First, George is right that I am agnostic on the question of whether polygamy is always and everywhere a bad idea. While I find Rauch’s arguments on the typical social costs of polygamy persuasive, I remain open to the possibility that it could be structured in such a way to avoid those costs.

But the issue is not what I (or any other gay-rights advocate) happens to believe. The issue is whether being a gay-rights advocate inherently “entails abandoning any principled basis for understanding marriage as the union of two and only two persons,” as George puts it. And the answer to that question is obviously “no.” Rauch is a clear counterexample: he’s a gay-rights advocate who adduces general moral principles to oppose polygamy.

Why does George claim otherwise? The answer has to do with his confusion about what it means to have a “principled” objection to something. More specifically, he confuses having “a principled objection” with having “an objection in principle.” The difference is subtle but important. To have a principled objection is to base one’s opposition on principles (rather than simply to assert it arbitrarily). Rauch surely does this.

By contrast, to have an “objection in principle” is to object to a thing in itself, not on the basis of any extrinsic reason. Rauch doesn’t object to polygamy “in principle”; he objects to it for being harmful, and if it weren’t harmful he presumably wouldn’t object to it.

It’s worth noting that relatively few things are wrong “in principle.” Throwing knives at people isn’t wrong “in principle”: it’s wrong because it’s harmful, and if it weren’t harmful (say, because humans had metal exoskeletons), it wouldn’t be wrong. Of course, the world would have to be quite different than it is for that to be the case. Similarly, the world would have to be quite different than it is for polygamy not to have serious social costs. But public-policy arguments are quite rightly based on the actual world, not on bizarre hypotheticals.

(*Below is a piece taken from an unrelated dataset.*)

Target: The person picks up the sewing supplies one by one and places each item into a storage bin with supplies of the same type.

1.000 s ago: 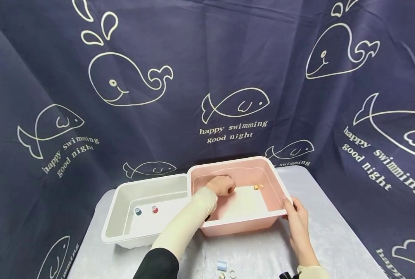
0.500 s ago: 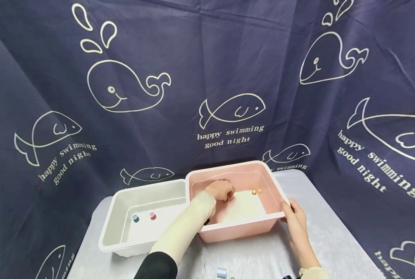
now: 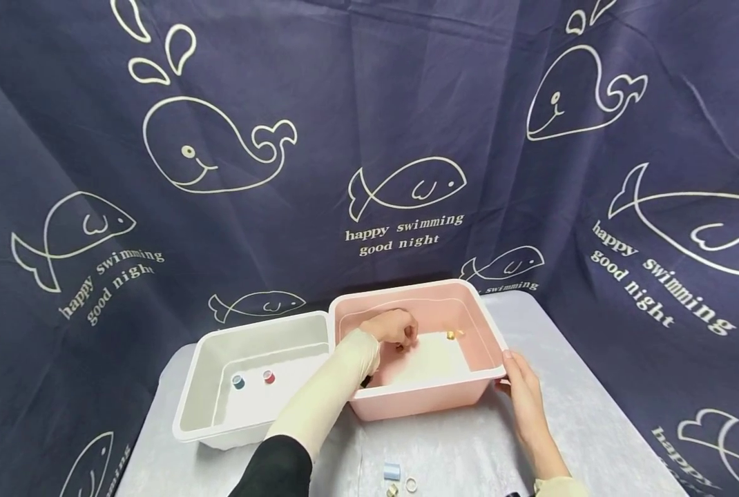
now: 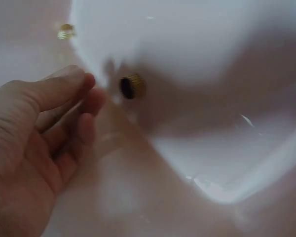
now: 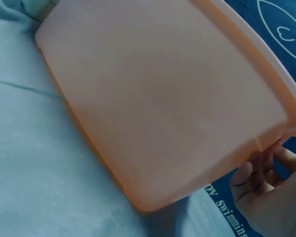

This distinction is important, because once one moves from “no objection in principle” to “no principled objection,” it’s a short slide to “no serious objection”—and thus a bad misrepresentation of the position of mainstream gay-rights advocates.

So, to be clear: Rauch, Carpenter, Varnell, and others have a principled objection to polygamy, but not an objection in principle. But here’s the kicker: neither does George. For George’s natural-law position is based on the requirement that sex be “of the procreative kind.” And polygamy is very much of the procreative kind. Even if one accepts George’s nebulous “two-in-one-flesh union” requirement—which somehow allows permits sterile heterosexual couples to have sex but prohibits homosexual couples from doing so—nothing in that requirement precludes multiple iterations (and thus polygamy). If George wants to argue that polygamy is wrong, he’s going to have to appeal to the same sort of extrinsic principles that Rauch invokes. Either that, or he’s going to have to just baldly assert that marriage is two-person, period. If such ad hoc assertions don’t count as abandoning “principled” argument, I’m not sure what does.

George has claimed before that “the intrinsic value of (opposite sex) marriage…has to be grasped in noninferential acts of understanding.” In other words, you can’t argue for it: you either get it or you don’t. My guess is that he’d say the same thing about the two-person requirement. But two can play at that game. For there’s nothing to prevent Rauch (or Carpenter or Varnell or me) from saying, “Hey—I don’t get the opposite sex part, but I do get the two-person part. There’s my principled reason for opposing polygamy.”

Funny how it’s no more convincing when we do it than when George does.